The heat fatigue resistant high reliability lead-free solder alloy of the present invention contains 0.05 to 4.0 mass % Bi. Bi can be dissolved in the Sn matrix to improve the strength of the solder alloy. Bi can also reduce the surface tension of the solder alloy in the molten state, thereby improving the wettability and spreadability of the solder alloy. Bi can also increase the creep resistance of the solder alloy. If the Bi content is less than 0.05 mass %, the solid solution amount of Bi is small and the strength cannot be fully improved. In addition. On the other hand, if the Bi content exceeds 4.0 mass %, the solidus temperature will drop. Bi will segregate in the grain boundaries and the strength of the solder alloy will decrease. At the same time, the solder alloy itself becomes brittle and hard, and the ductility and heat fatigue resistance are also significantly reduced, and the weld cannot suppress the further expansion of cracks caused by vibration or impact. Preferably, the solder alloy includes from 0.1 to 4.0 mass % Bi, more preferably includes 0.1 to 2.0 mass % Bi, and most preferably includes 0.5 to 1.0 mass % Bi.

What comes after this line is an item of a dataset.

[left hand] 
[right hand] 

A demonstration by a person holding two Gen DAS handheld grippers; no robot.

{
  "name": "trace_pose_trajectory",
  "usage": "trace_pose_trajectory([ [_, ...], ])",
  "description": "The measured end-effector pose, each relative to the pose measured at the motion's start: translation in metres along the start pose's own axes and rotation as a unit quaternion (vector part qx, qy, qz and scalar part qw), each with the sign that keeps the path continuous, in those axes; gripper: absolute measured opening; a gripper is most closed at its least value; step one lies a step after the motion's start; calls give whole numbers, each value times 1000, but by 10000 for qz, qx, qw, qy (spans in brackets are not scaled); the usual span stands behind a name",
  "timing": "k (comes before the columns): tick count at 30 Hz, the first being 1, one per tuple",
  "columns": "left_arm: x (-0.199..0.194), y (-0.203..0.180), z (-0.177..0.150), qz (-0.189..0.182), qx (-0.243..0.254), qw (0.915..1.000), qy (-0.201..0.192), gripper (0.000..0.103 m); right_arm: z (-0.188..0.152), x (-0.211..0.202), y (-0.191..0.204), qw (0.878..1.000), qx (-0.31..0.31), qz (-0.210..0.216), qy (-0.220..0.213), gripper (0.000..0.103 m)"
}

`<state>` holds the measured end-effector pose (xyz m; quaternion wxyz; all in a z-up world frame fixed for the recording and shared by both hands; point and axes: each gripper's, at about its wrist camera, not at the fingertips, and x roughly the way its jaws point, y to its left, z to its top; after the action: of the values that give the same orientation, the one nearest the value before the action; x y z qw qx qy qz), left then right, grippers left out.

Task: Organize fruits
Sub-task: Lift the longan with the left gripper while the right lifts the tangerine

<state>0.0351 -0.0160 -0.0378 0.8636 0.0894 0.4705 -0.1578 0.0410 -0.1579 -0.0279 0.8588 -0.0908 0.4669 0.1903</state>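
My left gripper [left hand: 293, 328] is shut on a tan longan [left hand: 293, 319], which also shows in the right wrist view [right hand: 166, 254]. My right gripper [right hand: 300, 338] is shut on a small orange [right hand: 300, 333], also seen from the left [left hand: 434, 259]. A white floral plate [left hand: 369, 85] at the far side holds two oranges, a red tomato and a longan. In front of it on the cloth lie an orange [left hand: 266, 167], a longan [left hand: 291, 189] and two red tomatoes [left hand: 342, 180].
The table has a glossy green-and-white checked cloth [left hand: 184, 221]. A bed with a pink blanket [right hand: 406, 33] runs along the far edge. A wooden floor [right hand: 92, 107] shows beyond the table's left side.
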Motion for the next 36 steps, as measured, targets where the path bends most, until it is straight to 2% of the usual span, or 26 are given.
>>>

The heat fatigue resistant high reliability lead-free solder alloy of the present invention contains 0.5 to 6.0 mass % In. In can lower the melting temperature of the solder alloy and improve the strength of the solder alloy by solid solution strengthening. If the In content is less than 0.5 mass %, the solid solution amount of In in Sn is small, and the strength of the solder alloy will not be fully improved. In addition, the liquidus temperature of the solder alloy does not decrease. If the In content exceeds 6.0 mass %, the molten solder alloy becomes easily oxidized and the generation of voids in the weld cannot be suppressed. Preferably, the solder alloy includes from 0.5 to 4.0 mass % In, more preferably includes 0.7 to 3.0 mass % In, and most preferably includes 1.0 to 2.5 mass % In.

The heat fatigue resistant high reliability lead-free solder alloy of the present invention contains 0.5 to 1.2 mass % Ni. It is uniformly dispersed in the Cu ₆ Sn ₅ phase, making the particle size of IMC fine, improving the bonding strength, impact resistance and thermal cycle resistance of the solder joint. The fine particle size allows the stress that generates cracks to be dispersed in many particle size directions, slowing down the further expansion of the cracks. Ni can also inhibit the diffusion and reaction of the plating components of semiconductor components and external substrates into the solder alloy during soldering. If the Ni content is less than 0.5 mass %, the bonding strength of the solder joint cannot be effectively improved. If the Ni content exceeds 1.2 mass %, the wettability of the solder alloy deteriorates, and the liquidus temperature increases sharply. If the soldering temperature is too high, the electronic components may be thermally damaged. Preferably, the solder alloy includes from 0.5 to 1.0 mass % Ni, more preferably includes 0.5 to 0.6 mass % Ni, and most preferably includes 0.1 to 0.3 mass % Ni.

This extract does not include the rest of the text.